An hour after the protest at the tree, the activists joined hundreds of staff and lobbyists at a parliamentary hearing room to listen to the first ever hearing on the regulation of lobbyists within the EU system. Representatives of companies ranging from Daimler-Chrysler, the car manufacturer, and Kraft, the processed food giant, squared off against consumer and environmental groups including Friends of the Earth and Public Citizen.

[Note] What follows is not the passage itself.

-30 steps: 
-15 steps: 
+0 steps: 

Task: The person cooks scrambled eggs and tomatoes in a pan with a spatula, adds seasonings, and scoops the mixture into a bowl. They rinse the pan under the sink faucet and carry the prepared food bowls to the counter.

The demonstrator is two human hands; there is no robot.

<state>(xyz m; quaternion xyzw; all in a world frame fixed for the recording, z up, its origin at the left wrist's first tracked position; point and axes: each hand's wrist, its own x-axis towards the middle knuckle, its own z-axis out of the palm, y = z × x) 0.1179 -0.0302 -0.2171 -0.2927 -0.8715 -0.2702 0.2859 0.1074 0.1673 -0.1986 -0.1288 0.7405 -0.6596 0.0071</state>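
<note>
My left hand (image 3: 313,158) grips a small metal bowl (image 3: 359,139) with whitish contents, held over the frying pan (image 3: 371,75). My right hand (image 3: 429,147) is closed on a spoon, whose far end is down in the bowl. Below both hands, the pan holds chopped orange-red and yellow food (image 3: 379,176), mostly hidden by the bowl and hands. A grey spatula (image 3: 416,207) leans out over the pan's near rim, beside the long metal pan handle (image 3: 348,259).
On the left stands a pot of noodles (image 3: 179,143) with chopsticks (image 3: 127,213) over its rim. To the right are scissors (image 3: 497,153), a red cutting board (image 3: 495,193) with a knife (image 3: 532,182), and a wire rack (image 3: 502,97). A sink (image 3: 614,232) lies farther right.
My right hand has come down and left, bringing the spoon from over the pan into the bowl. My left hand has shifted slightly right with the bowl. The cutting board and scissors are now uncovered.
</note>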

The parliamentary hearing followed a March decision by the more powerful European Commission (which is the executive branch of the European Union, rather like the White House, see box) to begin maintaining a voluntary registry of lobbyists. Part of the European Transparency Initiative, voluntary registration is scheduled to begin in spring 2008. If it hasn't proven effective after a year, the Commission may consider compulsory registration.

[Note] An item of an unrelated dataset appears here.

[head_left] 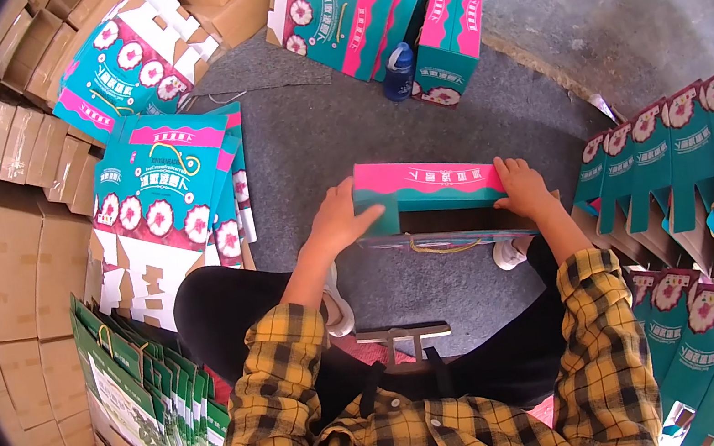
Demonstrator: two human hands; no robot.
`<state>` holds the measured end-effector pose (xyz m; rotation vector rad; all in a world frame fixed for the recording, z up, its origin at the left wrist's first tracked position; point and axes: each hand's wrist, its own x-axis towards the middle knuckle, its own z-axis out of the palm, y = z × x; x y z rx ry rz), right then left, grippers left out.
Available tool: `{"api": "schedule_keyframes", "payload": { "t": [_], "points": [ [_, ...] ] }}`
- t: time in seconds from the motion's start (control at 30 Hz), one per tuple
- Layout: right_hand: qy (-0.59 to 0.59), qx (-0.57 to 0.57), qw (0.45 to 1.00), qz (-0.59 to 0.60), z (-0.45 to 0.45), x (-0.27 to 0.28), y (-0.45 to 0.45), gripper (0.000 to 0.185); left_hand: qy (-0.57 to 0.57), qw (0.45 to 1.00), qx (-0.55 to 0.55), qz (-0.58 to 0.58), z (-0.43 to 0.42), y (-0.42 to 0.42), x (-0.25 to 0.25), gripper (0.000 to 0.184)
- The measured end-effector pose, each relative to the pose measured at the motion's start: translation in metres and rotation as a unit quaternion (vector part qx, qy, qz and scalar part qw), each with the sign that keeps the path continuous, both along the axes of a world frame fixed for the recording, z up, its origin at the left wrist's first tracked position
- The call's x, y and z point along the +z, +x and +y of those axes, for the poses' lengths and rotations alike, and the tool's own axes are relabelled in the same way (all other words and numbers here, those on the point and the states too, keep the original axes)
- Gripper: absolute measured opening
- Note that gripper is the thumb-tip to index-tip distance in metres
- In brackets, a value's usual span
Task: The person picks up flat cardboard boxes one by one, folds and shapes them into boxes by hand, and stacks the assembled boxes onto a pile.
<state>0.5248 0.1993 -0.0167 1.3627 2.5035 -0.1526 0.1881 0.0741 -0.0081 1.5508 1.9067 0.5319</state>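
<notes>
A teal and pink cardboard gift box (pixel 424 178) is between my hands in front of my knees, its near side partly open onto a dark inside. My left hand (pixel 341 218) grips its left end, the thumb lying over a teal flap. At the opposite end my right hand (pixel 521 186) clasps the corner, fingers on the pink top. A cord handle (pixel 444 247) shows on the lower near panel. The box's underside is hidden.
Flattened teal cartons (pixel 157 184) lie in a pile at left. Brown boxes (pixel 28 309) are stacked beyond, with green folded cartons (pixel 137 385) below. Formed gift boxes (pixel 674 148) stand in rows at right. A blue bottle (pixel 398 74) stands beside another box (pixel 448 41).
</notes>
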Motion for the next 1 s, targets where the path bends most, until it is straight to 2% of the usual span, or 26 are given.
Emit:
{"api": "schedule_keyframes", "payload": {
  "t": [0.03,0.07,0.13,0.27,0.33,0.53,0.6,0.63,0.7,0.73,0.77,0.8,0.83,0.97,1.0],
  "points": [
    [-0.001,-0.001,1.000,0.000,-0.001,-0.001,0.000,0.093,-0.025,0.998,-0.012,0.049,0.003,0.001,-0.008,0.089],
    [0.003,-0.003,1.000,0.007,-0.004,-0.002,0.001,0.093,-0.026,0.998,-0.012,0.049,0.006,0.001,-0.020,0.089],
    [0.008,-0.005,1.000,0.014,-0.004,-0.003,0.002,0.093,-0.137,0.989,-0.059,-0.007,0.011,0.002,-0.032,0.106],
    [0.004,-0.014,1.000,0.019,-0.005,-0.002,0.001,0.093,-0.158,0.985,-0.054,0.040,0.011,0.006,-0.038,0.112],
    [-0.001,-0.020,1.000,0.013,-0.005,-0.001,0.001,0.093,-0.126,0.986,-0.069,0.082,0.010,0.006,-0.043,0.115],
    [0.012,-0.012,1.000,0.019,-0.008,0.007,0.003,0.092,-0.119,0.987,-0.071,0.085,0.010,0.006,-0.046,0.114],
    [0.001,-0.009,1.000,0.004,-0.007,0.029,0.001,0.069,-0.123,0.986,-0.071,0.087,0.009,0.007,-0.040,0.114],
    [0.000,-0.013,1.000,0.002,-0.002,0.038,0.004,0.069,-0.129,0.985,-0.070,0.092,0.009,0.007,-0.038,0.114],
    [0.052,-0.132,0.990,0.027,0.014,0.053,0.026,0.041,-0.130,0.984,-0.072,0.093,0.008,0.008,-0.037,0.113],
    [0.054,-0.138,0.989,0.021,0.022,0.056,0.043,0.041,-0.130,0.985,-0.067,0.097,0.008,0.008,-0.037,0.112],
    [-0.094,-0.254,0.953,0.137,0.031,0.055,0.065,0.037,-0.127,0.985,-0.074,0.094,0.008,0.008,-0.038,0.112],
    [-0.235,-0.357,0.869,0.249,0.035,0.053,0.085,0.036,-0.121,0.986,-0.071,0.090,0.007,0.008,-0.038,0.112],
    [-0.298,-0.342,0.834,0.313,0.029,0.054,0.091,0.042,-0.114,0.987,-0.068,0.086,0.008,0.008,-0.039,0.112],
    [-0.343,-0.342,0.823,0.296,0.006,0.042,0.075,0.052,-0.123,0.985,-0.075,0.090,0.010,0.008,-0.041,0.112],
    [-0.323,-0.337,0.855,0.228,0.004,0.035,0.068,0.058,-0.114,0.987,-0.075,0.081,0.010,0.008,-0.042,0.112]
  ]
}}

Estonian Siim Kallas, the commission's anti-fraud czar, who issued the "European Transparency Initiative" is a strong advocate for regulating the industry. "Brussels and Washington are widely recognized as the two lobbying capitals of the world. In both places, legislation is being drafted affecting the lives and economic interests of hundreds of millions of citizens," he wrote in an op-ed for the February 6, 2006 Wall Street Journal. "It'd be arrogant, and indeed a sign of ignorance, to claim that European politicians can't be corrupted."

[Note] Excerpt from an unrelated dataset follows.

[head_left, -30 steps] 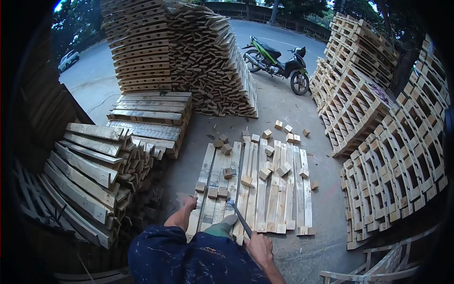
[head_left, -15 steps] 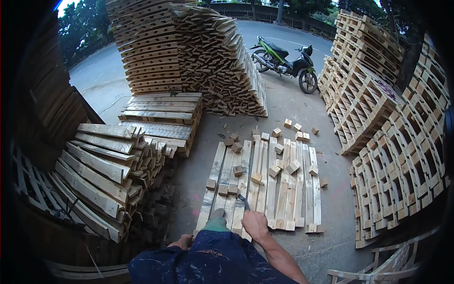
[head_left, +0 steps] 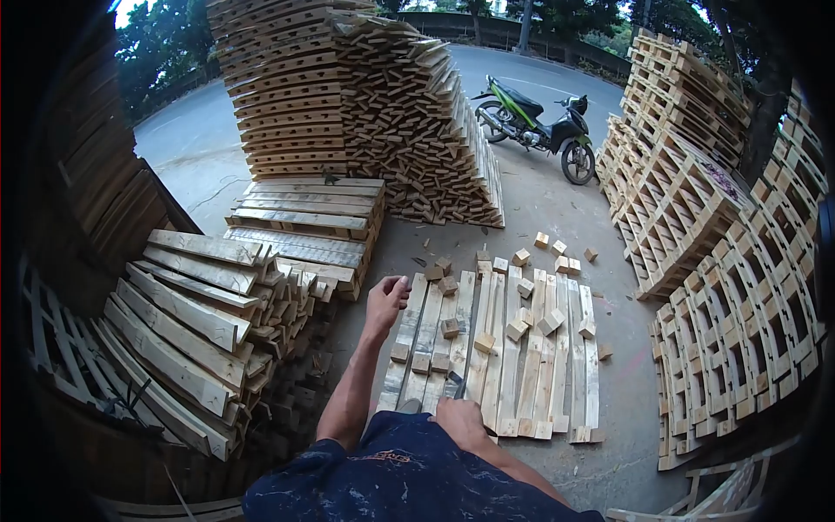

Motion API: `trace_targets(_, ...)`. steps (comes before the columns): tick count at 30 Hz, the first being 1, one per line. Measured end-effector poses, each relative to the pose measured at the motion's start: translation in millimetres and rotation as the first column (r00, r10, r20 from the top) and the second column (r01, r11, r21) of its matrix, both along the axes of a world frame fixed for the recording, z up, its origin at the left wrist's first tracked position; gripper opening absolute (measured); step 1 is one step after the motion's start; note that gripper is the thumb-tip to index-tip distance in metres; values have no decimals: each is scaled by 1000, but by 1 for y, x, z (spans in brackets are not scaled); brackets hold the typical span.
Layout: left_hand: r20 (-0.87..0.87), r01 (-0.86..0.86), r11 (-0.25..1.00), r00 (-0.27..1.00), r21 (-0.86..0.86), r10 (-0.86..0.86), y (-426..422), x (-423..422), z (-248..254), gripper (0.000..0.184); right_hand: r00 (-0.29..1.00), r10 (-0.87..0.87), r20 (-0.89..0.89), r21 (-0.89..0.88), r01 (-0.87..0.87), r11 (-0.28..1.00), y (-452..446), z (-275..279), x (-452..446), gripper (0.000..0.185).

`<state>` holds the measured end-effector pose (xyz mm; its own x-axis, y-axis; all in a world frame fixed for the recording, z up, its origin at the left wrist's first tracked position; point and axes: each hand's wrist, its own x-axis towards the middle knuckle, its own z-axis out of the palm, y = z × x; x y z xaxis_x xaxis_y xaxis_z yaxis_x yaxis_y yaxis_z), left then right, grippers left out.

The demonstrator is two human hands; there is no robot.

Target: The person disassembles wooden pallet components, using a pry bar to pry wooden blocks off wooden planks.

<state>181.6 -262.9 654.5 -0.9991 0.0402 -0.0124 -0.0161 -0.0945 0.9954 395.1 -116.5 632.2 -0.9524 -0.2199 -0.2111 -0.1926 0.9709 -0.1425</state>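
Observation:
My left hand (head_left: 388, 303) is raised beside the far left end of the laid-out planks, its fingers curled together. Whatever those fingers may hold is too small to make out. Low over the planks (head_left: 487, 365), close to my body, my right hand (head_left: 461, 419) is closed round a hammer. The dark hammer head (head_left: 455, 381) shows just beyond the knuckles, and the handle is mostly hidden. Wooden blocks lie on the planks, among them one block (head_left: 450, 328) on the left boards and a paler block (head_left: 484, 343) near the middle.
Loose boards (head_left: 187, 300) are piled at the left, with a low pallet stack (head_left: 300, 204) behind them. A tall wood stack (head_left: 409, 122) stands at the back. A motorbike (head_left: 539, 122) is parked by the road. Pallets (head_left: 739, 304) line the right side.
My left hand has risen from beside my body to above the left planks. My right hand, still round the hammer, has come slightly lower and nearer my body. The view has shifted a little.

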Motion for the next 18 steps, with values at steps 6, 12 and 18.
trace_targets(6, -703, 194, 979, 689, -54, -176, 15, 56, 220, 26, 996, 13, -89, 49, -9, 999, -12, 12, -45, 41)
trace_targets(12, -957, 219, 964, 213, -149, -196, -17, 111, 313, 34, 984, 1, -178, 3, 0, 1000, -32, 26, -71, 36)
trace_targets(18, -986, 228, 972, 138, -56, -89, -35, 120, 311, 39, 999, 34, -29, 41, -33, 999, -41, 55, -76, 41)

The Commission's transparency initiative also proposes that lobbyists produce financial disclosure estimating their annual revenue, with a percentage breakdown of which clients or donors pay what. "Because there is nothing wrong with lobbying, there should be nothing to hide," wrote Kallas.
Much, however, remains undefined: The European Transparency Initiative has a broad definition of who is a lobbyist and what must be recorded as lobbying activity. And since lobbyists don't have to tell parliamentarians or bureaucrats which companies employ them, it is nearly impossible to monitor or assess the impact of their lobbying efforts.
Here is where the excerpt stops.